Task directions: Each record below needs to be written out exactly as it appears.

Records shown:
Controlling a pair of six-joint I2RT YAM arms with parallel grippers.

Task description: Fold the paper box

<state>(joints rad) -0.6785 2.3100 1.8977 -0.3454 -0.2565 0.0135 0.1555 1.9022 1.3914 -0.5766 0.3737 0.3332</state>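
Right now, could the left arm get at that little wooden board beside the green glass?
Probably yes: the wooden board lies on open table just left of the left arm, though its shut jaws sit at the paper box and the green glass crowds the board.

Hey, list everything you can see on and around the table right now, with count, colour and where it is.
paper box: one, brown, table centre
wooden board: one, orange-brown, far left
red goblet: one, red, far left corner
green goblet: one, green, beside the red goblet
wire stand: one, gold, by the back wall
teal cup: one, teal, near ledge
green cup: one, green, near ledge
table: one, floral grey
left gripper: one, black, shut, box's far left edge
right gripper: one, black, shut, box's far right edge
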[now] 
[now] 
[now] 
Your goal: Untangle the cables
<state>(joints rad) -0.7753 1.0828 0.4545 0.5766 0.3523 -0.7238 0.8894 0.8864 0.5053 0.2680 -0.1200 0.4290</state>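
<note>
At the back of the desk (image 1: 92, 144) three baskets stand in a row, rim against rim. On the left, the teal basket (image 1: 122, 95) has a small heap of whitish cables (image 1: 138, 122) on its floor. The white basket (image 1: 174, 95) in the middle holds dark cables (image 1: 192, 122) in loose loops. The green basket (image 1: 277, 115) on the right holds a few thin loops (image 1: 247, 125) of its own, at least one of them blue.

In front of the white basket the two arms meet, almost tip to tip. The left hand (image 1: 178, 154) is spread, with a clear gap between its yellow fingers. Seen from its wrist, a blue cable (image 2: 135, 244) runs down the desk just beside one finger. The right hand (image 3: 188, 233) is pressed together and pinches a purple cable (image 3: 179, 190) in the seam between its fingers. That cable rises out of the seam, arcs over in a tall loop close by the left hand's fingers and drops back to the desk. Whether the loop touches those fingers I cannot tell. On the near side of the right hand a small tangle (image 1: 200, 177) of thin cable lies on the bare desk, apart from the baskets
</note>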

Exercise result:
Controlling a pair of six-joint I2RT YAM arms with parallel grippers.

Task description: Fold the paper box

<state>(joints rad) -0.6785 2.3100 1.8977 -0.3454 -0.2565 0.0135 0.1555 1.9022 1.3914 -0.5766 0.3737 0.3332</state>
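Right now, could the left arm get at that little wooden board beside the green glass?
Probably yes: the wooden board lies on open table just left of the left arm, though its shut jaws sit at the paper box and the green glass crowds the board.

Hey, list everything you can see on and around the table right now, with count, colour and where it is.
paper box: one, brown, table centre
wooden board: one, orange-brown, far left
red goblet: one, red, far left corner
green goblet: one, green, beside the red goblet
wire stand: one, gold, by the back wall
teal cup: one, teal, near ledge
green cup: one, green, near ledge
table: one, floral grey
left gripper: one, black, shut, box's far left edge
right gripper: one, black, shut, box's far right edge
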[now] 
[now] 
[now] 
Your goal: Untangle the cables
<state>(joints rad) -0.7753 1.0828 0.4545 0.5766 0.3523 -0.7238 0.8894 0.8864 0.5053 0.2680 -0.1200 0.4290</state>
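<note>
At the back of the desk (image 1: 92, 144) three baskets stand in a row, rim against rim. On the left, the teal basket (image 1: 122, 95) has a small heap of whitish cables (image 1: 138, 122) on its floor. The white basket (image 1: 174, 95) in the middle holds dark cables (image 1: 192, 122) in loose loops. The green basket (image 1: 277, 115) on the right holds a few thin loops (image 1: 247, 125) of its own, at least one of them blue.

In front of the white basket the two arms meet, almost tip to tip. The left hand (image 1: 178, 154) is spread, with a clear gap between its yellow fingers. Seen from its wrist, a blue cable (image 2: 135, 244) runs down the desk just beside one finger. The right hand (image 3: 188, 233) is pressed together and pinches a purple cable (image 3: 179, 190) in the seam between its fingers. That cable rises out of the seam, arcs over in a tall loop close by the left hand's fingers and drops back to the desk. Whether the loop touches those fingers I cannot tell. On the near side of the right hand a small tangle (image 1: 200, 177) of thin cable lies on the bare desk, apart from the baskets
</note>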

No more output will be produced for this exercise.